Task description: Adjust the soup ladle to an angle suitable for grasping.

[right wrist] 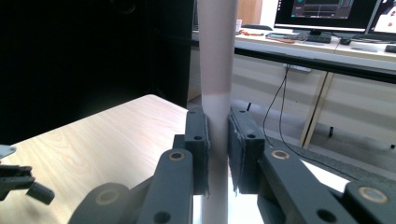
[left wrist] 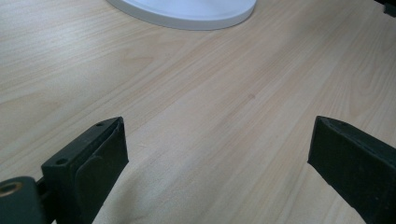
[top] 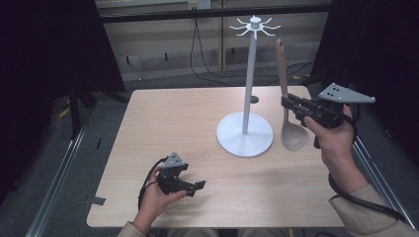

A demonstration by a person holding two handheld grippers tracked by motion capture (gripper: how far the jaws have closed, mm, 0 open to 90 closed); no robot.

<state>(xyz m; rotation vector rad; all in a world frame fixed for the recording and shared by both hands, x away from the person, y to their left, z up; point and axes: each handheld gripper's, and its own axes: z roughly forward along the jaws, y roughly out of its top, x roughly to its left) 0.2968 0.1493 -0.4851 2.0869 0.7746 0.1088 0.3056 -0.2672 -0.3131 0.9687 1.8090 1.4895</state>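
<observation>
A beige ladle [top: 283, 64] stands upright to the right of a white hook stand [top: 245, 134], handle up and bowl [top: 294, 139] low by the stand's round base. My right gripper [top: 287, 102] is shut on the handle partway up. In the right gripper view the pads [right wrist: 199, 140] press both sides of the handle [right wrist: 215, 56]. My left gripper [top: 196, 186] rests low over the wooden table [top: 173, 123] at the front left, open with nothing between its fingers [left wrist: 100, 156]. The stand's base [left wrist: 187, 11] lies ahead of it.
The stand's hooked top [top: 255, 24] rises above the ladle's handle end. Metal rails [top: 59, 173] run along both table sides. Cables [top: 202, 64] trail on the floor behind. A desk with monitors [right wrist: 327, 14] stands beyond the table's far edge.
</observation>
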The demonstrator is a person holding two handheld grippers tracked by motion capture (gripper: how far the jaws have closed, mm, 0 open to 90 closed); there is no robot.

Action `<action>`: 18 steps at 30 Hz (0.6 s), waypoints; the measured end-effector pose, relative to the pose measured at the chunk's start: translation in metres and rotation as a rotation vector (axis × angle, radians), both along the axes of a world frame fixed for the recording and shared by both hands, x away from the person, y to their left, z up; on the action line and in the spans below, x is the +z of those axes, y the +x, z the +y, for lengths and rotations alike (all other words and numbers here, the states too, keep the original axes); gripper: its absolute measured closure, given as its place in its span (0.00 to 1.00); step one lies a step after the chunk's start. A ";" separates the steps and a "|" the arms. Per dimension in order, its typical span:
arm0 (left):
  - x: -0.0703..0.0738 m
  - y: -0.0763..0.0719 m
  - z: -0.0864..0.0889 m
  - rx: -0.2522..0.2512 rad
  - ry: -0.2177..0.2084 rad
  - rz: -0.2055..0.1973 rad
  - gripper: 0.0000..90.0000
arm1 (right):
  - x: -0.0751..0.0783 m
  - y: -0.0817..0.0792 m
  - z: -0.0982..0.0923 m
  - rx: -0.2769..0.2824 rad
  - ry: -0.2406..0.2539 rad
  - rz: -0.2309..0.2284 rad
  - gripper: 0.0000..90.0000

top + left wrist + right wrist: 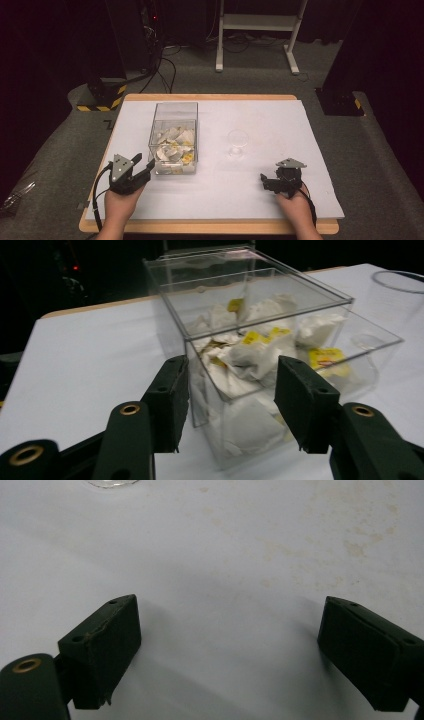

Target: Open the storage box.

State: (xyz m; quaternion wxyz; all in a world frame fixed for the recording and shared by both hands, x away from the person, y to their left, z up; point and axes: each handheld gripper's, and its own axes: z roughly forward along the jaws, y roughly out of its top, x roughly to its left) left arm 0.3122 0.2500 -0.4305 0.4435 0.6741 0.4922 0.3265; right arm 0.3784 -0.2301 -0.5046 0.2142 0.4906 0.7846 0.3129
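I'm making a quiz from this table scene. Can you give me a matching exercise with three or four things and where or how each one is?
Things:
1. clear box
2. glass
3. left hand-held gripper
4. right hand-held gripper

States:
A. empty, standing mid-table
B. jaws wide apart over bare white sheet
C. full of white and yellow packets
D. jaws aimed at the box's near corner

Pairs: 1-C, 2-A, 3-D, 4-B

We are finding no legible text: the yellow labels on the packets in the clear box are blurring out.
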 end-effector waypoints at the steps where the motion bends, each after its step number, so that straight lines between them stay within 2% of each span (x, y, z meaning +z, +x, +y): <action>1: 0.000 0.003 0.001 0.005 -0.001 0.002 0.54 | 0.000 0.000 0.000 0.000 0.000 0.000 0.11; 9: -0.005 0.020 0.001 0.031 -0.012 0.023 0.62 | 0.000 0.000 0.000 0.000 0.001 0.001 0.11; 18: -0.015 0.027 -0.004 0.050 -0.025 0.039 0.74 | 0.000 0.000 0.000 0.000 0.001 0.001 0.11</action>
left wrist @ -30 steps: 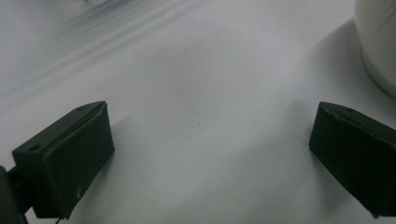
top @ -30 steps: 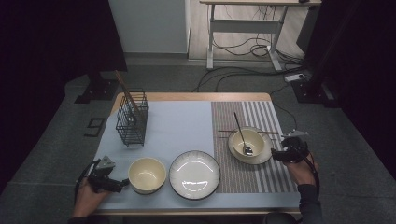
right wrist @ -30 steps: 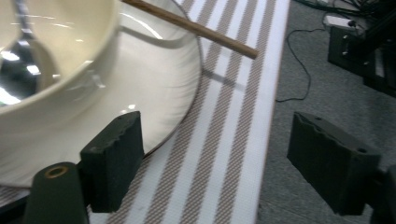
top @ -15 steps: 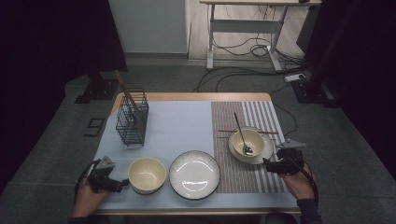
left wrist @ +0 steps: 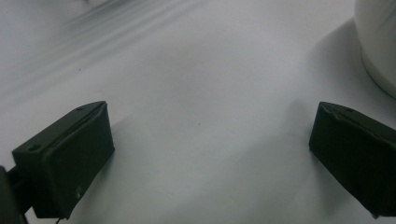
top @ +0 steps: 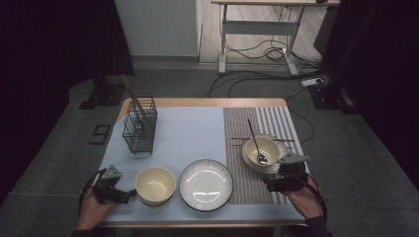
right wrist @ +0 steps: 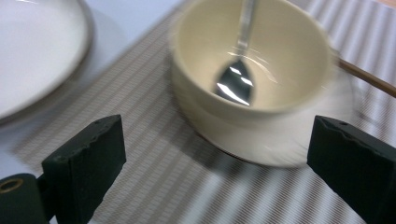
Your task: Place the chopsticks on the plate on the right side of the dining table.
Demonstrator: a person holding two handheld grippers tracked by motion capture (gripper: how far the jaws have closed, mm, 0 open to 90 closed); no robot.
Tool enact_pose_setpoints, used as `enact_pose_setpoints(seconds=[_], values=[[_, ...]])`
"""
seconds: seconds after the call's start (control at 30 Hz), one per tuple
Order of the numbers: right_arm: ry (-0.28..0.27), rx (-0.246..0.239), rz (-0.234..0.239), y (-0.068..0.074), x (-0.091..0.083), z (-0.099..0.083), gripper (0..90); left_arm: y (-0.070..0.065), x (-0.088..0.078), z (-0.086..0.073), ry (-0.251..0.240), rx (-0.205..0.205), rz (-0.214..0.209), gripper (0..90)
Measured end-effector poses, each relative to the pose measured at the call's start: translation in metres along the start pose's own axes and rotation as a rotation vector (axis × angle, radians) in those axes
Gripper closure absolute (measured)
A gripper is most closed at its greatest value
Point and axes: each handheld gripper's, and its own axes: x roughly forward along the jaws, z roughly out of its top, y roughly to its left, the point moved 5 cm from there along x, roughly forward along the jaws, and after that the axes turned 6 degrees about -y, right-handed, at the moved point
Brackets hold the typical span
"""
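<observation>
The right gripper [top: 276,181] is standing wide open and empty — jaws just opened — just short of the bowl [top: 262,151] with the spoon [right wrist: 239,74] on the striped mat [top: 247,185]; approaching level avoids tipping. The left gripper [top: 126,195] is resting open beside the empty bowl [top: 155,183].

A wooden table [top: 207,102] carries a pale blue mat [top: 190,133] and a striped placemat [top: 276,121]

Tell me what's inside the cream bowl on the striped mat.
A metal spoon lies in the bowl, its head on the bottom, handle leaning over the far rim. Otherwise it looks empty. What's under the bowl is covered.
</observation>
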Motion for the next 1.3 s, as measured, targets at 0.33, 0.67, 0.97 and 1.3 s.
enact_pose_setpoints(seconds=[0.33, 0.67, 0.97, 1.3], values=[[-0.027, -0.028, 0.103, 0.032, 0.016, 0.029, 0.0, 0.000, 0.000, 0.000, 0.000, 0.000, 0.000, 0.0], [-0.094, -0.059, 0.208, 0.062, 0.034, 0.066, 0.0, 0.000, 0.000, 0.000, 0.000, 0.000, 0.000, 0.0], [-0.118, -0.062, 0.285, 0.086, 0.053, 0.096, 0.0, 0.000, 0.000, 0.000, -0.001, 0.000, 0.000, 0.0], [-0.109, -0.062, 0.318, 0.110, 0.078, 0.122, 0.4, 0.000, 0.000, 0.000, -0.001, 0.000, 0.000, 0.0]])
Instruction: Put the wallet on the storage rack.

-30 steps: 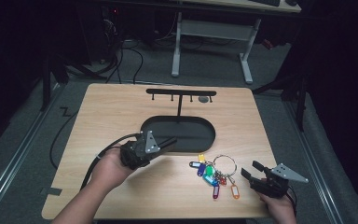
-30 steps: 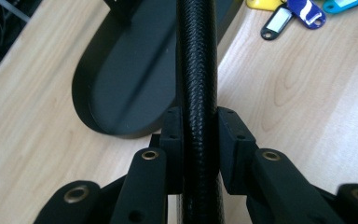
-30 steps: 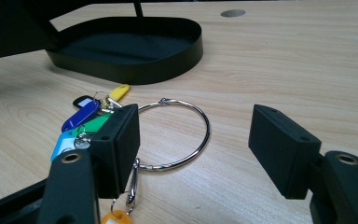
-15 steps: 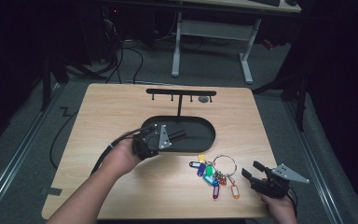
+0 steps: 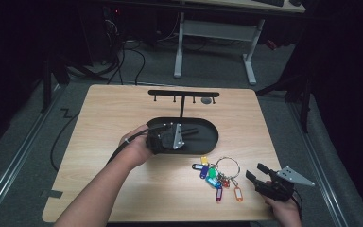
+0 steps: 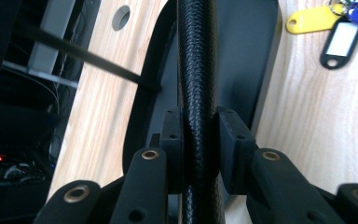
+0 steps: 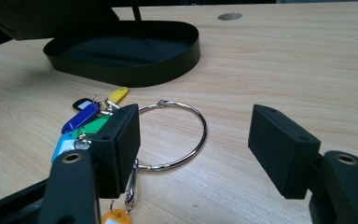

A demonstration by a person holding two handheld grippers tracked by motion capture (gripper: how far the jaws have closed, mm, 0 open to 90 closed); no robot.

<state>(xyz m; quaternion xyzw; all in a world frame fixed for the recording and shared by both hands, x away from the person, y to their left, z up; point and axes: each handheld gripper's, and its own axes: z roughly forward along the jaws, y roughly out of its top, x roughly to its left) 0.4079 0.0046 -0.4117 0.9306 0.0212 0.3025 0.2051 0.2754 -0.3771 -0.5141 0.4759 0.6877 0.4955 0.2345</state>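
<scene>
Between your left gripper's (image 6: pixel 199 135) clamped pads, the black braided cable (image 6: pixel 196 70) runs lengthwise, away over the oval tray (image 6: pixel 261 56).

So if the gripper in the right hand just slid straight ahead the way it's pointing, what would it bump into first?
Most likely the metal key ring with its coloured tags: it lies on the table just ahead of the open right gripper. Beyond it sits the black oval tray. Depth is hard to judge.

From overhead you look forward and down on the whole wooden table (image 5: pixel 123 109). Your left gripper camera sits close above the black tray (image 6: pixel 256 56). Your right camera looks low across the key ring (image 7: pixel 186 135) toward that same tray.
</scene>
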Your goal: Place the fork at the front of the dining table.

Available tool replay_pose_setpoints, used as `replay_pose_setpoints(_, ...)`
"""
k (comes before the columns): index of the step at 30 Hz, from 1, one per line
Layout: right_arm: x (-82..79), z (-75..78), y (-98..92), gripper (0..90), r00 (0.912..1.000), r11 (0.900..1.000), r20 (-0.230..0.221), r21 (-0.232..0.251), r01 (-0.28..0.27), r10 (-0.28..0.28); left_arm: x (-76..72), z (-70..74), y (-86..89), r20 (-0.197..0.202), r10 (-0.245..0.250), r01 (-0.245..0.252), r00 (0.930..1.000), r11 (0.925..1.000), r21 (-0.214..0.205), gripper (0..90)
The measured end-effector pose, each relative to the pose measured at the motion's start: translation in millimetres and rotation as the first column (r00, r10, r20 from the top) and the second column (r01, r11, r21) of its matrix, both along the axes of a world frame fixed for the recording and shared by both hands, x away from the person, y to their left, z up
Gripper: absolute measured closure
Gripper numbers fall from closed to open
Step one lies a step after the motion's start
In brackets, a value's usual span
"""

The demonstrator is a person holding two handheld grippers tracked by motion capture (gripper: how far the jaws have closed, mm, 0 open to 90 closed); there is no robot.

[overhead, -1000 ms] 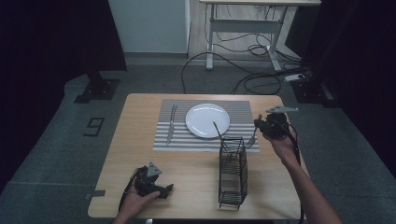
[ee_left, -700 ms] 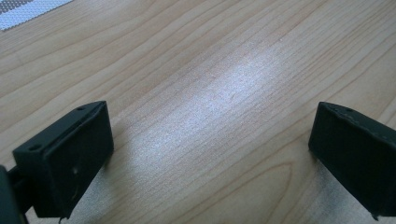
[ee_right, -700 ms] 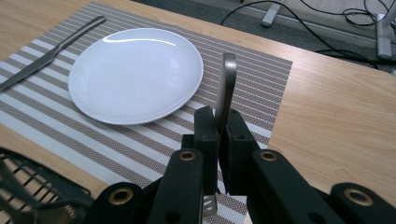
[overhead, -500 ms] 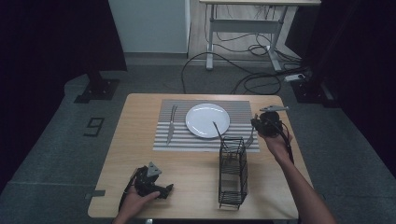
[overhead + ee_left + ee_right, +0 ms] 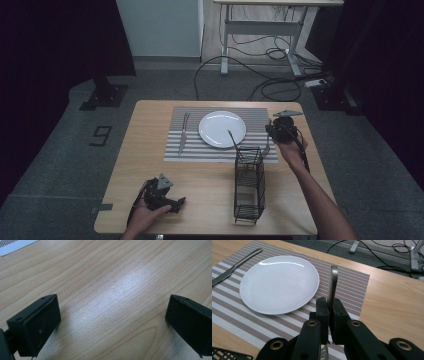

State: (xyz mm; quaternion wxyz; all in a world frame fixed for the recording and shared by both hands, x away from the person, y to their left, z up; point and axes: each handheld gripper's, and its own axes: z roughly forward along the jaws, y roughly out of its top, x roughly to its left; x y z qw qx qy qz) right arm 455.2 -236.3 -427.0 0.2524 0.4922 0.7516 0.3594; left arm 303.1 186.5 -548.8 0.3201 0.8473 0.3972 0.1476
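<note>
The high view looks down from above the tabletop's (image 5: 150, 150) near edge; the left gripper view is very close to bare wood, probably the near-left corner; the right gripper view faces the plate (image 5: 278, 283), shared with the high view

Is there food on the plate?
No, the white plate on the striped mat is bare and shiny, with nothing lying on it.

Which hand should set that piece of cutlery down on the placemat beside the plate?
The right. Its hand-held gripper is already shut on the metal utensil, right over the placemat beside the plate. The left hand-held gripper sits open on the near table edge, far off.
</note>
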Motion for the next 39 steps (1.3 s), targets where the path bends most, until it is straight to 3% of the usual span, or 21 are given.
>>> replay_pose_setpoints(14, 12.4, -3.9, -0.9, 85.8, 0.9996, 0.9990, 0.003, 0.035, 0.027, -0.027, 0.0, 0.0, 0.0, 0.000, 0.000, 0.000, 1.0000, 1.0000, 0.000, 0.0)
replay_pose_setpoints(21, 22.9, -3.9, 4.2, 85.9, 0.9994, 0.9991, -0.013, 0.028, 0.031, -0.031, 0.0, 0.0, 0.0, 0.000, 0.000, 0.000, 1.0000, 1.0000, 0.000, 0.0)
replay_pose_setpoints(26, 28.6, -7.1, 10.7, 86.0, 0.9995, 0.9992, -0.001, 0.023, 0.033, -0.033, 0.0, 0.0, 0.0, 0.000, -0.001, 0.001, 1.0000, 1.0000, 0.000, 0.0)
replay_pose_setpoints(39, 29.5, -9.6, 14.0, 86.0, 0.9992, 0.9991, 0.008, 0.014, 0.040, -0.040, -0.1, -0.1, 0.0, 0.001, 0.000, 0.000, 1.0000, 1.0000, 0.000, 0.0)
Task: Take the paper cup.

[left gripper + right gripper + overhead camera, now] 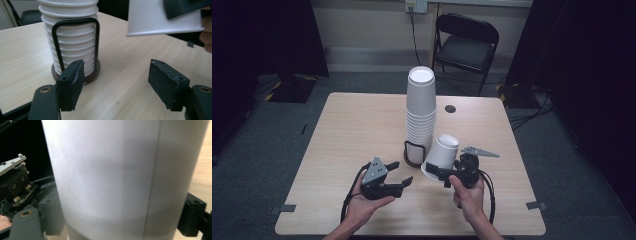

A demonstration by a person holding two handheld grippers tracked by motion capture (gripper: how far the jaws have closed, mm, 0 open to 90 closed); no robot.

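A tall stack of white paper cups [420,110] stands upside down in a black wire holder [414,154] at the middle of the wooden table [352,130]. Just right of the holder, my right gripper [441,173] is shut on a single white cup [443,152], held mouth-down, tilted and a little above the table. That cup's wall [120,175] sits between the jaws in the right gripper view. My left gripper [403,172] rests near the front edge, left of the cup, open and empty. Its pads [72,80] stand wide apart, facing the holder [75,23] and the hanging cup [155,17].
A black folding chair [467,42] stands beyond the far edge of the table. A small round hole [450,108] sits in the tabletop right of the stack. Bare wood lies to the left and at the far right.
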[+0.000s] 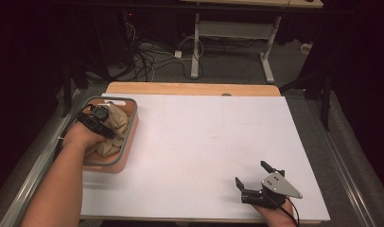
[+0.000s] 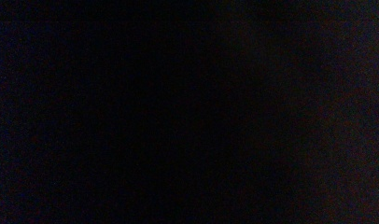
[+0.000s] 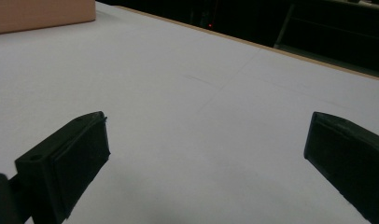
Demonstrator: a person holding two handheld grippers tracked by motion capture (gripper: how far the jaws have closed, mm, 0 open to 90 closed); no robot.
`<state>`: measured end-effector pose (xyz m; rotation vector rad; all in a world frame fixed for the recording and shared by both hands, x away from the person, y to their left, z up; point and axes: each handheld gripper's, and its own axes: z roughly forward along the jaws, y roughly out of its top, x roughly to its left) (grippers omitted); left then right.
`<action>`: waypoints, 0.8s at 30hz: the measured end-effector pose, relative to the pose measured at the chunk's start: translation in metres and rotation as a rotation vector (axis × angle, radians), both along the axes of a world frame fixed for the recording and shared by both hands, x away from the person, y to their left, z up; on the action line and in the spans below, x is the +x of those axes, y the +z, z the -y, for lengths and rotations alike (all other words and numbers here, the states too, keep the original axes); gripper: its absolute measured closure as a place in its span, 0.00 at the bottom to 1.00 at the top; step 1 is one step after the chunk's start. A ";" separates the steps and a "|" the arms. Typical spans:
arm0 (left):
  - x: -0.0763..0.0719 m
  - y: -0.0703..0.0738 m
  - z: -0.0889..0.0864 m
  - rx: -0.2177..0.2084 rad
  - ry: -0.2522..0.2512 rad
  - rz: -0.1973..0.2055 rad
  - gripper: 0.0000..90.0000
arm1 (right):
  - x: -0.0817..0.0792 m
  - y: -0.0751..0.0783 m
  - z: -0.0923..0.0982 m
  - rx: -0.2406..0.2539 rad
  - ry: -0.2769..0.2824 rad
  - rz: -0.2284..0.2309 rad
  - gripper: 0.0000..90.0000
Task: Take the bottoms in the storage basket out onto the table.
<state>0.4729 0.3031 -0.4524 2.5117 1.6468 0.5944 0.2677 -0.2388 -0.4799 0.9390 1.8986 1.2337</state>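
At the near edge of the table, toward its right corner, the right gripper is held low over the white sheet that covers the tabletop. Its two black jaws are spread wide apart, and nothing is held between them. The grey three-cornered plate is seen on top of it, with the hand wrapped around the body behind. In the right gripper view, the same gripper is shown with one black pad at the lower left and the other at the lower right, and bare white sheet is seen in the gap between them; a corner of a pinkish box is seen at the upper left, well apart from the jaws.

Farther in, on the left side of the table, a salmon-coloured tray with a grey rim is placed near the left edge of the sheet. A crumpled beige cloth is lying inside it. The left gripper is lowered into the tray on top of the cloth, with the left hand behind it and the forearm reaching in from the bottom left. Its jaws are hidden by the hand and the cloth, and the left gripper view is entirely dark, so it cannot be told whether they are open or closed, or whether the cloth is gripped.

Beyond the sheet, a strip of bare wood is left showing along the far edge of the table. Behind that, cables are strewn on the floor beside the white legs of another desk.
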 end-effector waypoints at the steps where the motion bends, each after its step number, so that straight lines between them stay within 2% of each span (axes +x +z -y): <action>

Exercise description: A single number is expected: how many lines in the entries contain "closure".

Result: 4